[Start of Attachment]
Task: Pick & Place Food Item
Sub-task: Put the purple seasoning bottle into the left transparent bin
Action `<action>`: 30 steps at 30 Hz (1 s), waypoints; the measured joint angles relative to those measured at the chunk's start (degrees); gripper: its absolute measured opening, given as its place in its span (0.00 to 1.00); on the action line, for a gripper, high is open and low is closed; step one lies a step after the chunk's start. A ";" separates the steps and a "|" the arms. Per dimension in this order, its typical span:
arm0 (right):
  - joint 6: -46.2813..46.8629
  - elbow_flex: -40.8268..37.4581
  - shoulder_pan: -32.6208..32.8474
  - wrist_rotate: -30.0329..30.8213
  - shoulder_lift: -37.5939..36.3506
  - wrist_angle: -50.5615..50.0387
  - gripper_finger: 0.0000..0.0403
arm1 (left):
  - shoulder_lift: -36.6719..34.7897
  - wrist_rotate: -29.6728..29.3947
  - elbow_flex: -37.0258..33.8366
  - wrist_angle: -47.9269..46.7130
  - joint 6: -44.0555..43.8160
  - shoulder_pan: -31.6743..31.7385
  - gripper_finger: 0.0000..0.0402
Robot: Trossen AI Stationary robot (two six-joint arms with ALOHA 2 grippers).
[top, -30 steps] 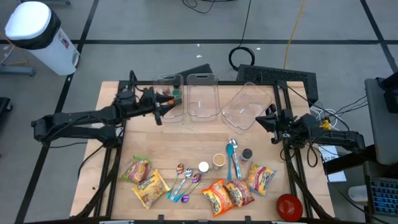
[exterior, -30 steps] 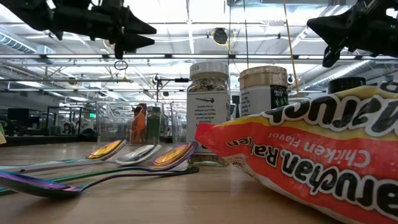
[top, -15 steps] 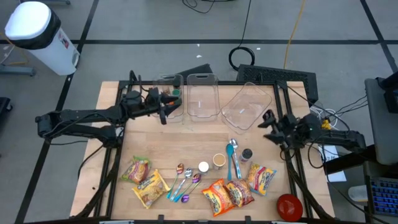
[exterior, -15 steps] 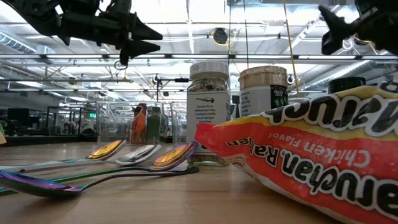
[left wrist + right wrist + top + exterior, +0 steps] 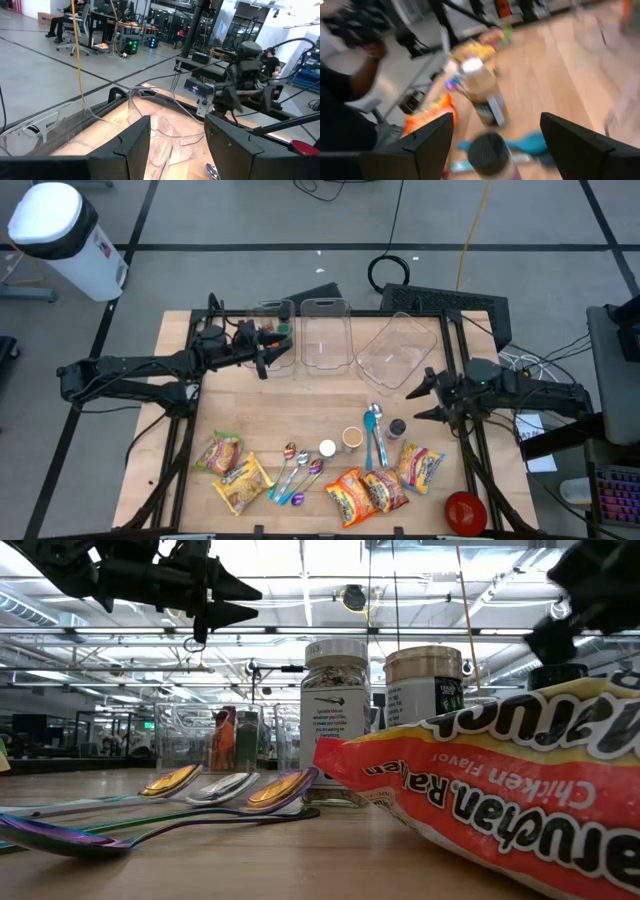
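Several ramen packets lie along the table's near edge: two yellow-green ones (image 5: 230,465) at the left and orange ones (image 5: 365,492) in the middle, seen close in the low view (image 5: 500,800). My right gripper (image 5: 417,403) hovers open at the right, above the table, pointing toward the table's left; a dark-lidded jar (image 5: 490,152) stands beyond its fingers. My left gripper (image 5: 263,360) is open and level beside the leftmost clear container (image 5: 272,335), nothing between its fingers (image 5: 132,150).
Three clear containers (image 5: 324,335) stand along the far edge; the leftmost holds orange and green things. Spice jars (image 5: 352,438), a blue spoon (image 5: 376,435) and metal spoons (image 5: 298,472) lie mid-table. A red bowl (image 5: 465,512) sits at the near right corner.
My right gripper has opened from shut, swung its fingers round toward the table's left and drifted toward the near edge. It holds nothing.
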 joint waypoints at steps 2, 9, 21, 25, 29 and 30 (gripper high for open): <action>0.39 -0.81 1.46 2.37 1.03 -0.20 0.70 | 0.00 0.02 0.00 0.00 -0.06 0.04 0.48; 3.92 -4.85 7.77 6.53 7.47 -0.12 0.69 | 0.00 0.04 0.00 -0.11 -0.16 -0.28 0.48; 10.27 -9.11 21.60 19.17 19.65 6.47 0.69 | 0.00 0.06 0.00 -0.13 0.12 -0.28 0.48; 10.75 -10.12 26.56 25.11 24.42 13.89 0.69 | 0.00 0.06 0.00 -0.11 0.13 -0.28 0.48; 10.20 -10.75 30.60 31.66 29.63 20.69 0.69 | 0.00 0.02 0.01 -0.11 0.13 -0.28 0.48; 10.09 -10.90 31.43 32.92 30.94 22.43 0.69 | 0.00 0.02 0.02 -0.11 0.13 -0.28 0.48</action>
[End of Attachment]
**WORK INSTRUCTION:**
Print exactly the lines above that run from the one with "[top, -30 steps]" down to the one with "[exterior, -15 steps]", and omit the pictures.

**RESULT OF THIS EXERCISE:**
[top, -30 steps] 
[exterior, -30 steps] 
[top, -15 steps] 
[exterior, -15 steps] 

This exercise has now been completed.